:: DATA FOR THIS TASK
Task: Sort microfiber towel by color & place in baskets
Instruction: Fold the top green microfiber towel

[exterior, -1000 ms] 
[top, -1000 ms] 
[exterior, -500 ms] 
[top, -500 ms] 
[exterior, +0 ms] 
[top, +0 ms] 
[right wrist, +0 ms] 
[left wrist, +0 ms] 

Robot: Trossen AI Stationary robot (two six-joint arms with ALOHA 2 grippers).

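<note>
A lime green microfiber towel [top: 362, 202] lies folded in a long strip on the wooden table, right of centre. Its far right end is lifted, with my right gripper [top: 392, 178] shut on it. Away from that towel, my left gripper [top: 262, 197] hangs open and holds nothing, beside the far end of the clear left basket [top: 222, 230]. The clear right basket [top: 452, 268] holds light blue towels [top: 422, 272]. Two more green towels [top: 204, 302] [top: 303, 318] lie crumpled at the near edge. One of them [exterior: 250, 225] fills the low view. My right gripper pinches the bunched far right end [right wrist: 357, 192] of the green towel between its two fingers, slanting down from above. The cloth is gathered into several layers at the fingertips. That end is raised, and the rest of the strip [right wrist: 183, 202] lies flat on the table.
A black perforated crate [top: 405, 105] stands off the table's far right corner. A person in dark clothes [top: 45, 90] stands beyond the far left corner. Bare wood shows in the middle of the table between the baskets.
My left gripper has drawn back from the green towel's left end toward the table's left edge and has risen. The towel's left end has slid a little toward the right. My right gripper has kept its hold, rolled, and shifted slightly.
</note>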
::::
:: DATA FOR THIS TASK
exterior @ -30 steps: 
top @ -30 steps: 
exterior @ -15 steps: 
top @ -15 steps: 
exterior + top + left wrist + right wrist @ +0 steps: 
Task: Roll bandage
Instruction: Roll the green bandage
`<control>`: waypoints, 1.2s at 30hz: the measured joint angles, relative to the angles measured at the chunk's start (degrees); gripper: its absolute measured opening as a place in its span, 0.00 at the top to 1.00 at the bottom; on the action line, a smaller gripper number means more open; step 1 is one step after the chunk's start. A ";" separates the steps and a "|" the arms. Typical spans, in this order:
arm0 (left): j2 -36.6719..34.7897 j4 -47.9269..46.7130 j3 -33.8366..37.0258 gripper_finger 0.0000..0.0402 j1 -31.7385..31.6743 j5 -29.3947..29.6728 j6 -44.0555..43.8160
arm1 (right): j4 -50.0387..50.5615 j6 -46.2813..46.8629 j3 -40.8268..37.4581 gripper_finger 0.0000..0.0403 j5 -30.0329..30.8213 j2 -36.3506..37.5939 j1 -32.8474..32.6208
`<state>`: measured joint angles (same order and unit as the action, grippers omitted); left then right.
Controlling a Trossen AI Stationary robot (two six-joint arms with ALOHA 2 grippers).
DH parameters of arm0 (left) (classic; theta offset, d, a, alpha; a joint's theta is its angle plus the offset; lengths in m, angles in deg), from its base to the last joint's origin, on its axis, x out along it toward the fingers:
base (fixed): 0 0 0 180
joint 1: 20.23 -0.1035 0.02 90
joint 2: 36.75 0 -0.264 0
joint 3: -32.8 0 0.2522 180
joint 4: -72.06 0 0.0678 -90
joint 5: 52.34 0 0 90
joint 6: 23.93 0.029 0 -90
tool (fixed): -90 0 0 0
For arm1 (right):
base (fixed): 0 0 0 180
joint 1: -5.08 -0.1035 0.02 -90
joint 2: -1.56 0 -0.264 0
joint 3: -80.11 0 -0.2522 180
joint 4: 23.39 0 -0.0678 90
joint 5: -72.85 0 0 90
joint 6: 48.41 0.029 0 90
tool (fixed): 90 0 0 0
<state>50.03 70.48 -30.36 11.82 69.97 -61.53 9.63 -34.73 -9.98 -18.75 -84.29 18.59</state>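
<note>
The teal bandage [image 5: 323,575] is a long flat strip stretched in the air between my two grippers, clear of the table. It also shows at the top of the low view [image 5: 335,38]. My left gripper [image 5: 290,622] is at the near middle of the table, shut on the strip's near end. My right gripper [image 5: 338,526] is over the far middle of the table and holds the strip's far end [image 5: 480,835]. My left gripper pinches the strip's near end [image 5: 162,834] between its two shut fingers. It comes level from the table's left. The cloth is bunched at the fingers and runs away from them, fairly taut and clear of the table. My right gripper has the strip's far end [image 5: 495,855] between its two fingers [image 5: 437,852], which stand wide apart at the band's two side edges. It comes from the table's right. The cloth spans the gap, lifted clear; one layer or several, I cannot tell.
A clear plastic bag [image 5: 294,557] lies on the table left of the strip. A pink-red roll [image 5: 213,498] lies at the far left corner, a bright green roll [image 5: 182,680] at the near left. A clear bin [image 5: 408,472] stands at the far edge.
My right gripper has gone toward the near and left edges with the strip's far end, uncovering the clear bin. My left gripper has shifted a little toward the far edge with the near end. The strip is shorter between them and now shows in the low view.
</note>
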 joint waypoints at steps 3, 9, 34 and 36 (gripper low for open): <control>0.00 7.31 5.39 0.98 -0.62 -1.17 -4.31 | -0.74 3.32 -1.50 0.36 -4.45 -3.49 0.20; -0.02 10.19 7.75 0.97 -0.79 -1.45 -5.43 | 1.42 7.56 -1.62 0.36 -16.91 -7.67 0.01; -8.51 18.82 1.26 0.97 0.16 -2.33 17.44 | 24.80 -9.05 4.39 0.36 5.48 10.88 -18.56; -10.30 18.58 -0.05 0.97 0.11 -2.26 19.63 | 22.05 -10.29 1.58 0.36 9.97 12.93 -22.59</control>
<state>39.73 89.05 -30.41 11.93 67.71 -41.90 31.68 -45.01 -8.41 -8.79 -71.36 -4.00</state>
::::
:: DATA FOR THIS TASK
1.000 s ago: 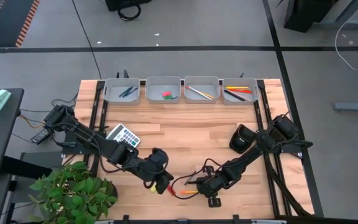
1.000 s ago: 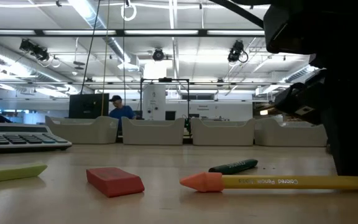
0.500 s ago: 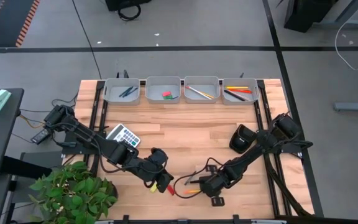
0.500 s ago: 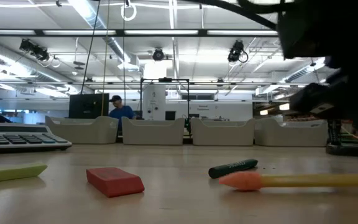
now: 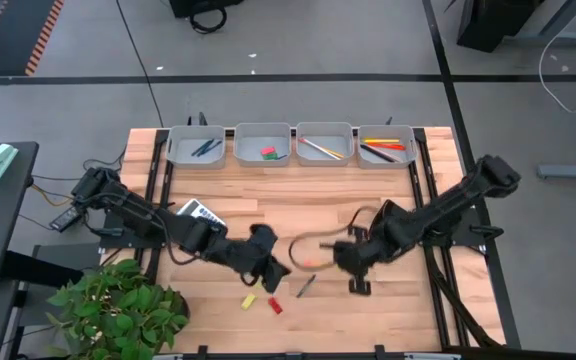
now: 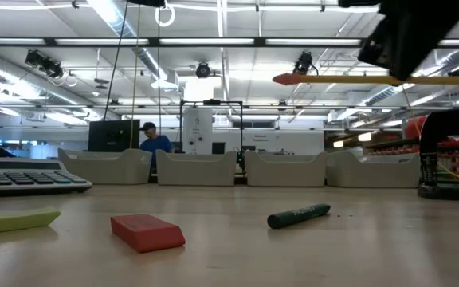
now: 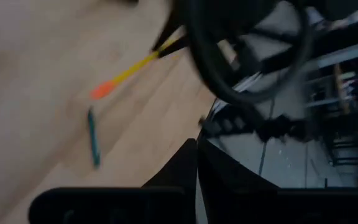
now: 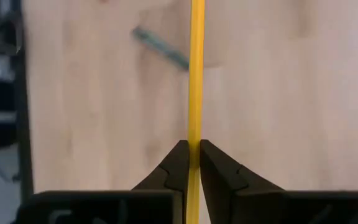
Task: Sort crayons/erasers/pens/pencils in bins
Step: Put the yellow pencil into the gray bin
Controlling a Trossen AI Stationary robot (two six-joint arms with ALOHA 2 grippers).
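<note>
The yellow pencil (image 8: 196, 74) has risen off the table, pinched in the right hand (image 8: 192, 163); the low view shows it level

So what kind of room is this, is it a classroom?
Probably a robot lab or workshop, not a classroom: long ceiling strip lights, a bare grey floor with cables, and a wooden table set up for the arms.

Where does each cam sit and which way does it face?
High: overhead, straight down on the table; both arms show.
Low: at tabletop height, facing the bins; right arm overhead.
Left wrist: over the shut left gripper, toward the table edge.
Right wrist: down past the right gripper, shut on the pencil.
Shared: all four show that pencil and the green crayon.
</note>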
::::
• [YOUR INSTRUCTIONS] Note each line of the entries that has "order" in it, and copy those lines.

• [RESPONSE]
`<control>`: waypoints, 1.2s at 30hz: the measured joint angles, relative to the angles measured at the chunk's start (degrees); gripper: its absolute measured opening as a place in its span, 0.00 at the top to 1.00 at the bottom; on the action line, a smaller gripper number means more open; step 1 is one step after the chunk's start. A ";" separates the steps and a "|" the arms. Typical spans, in this order:
`<state>`: measured joint angles (same order and unit as the action, grippers omitted); left then right.

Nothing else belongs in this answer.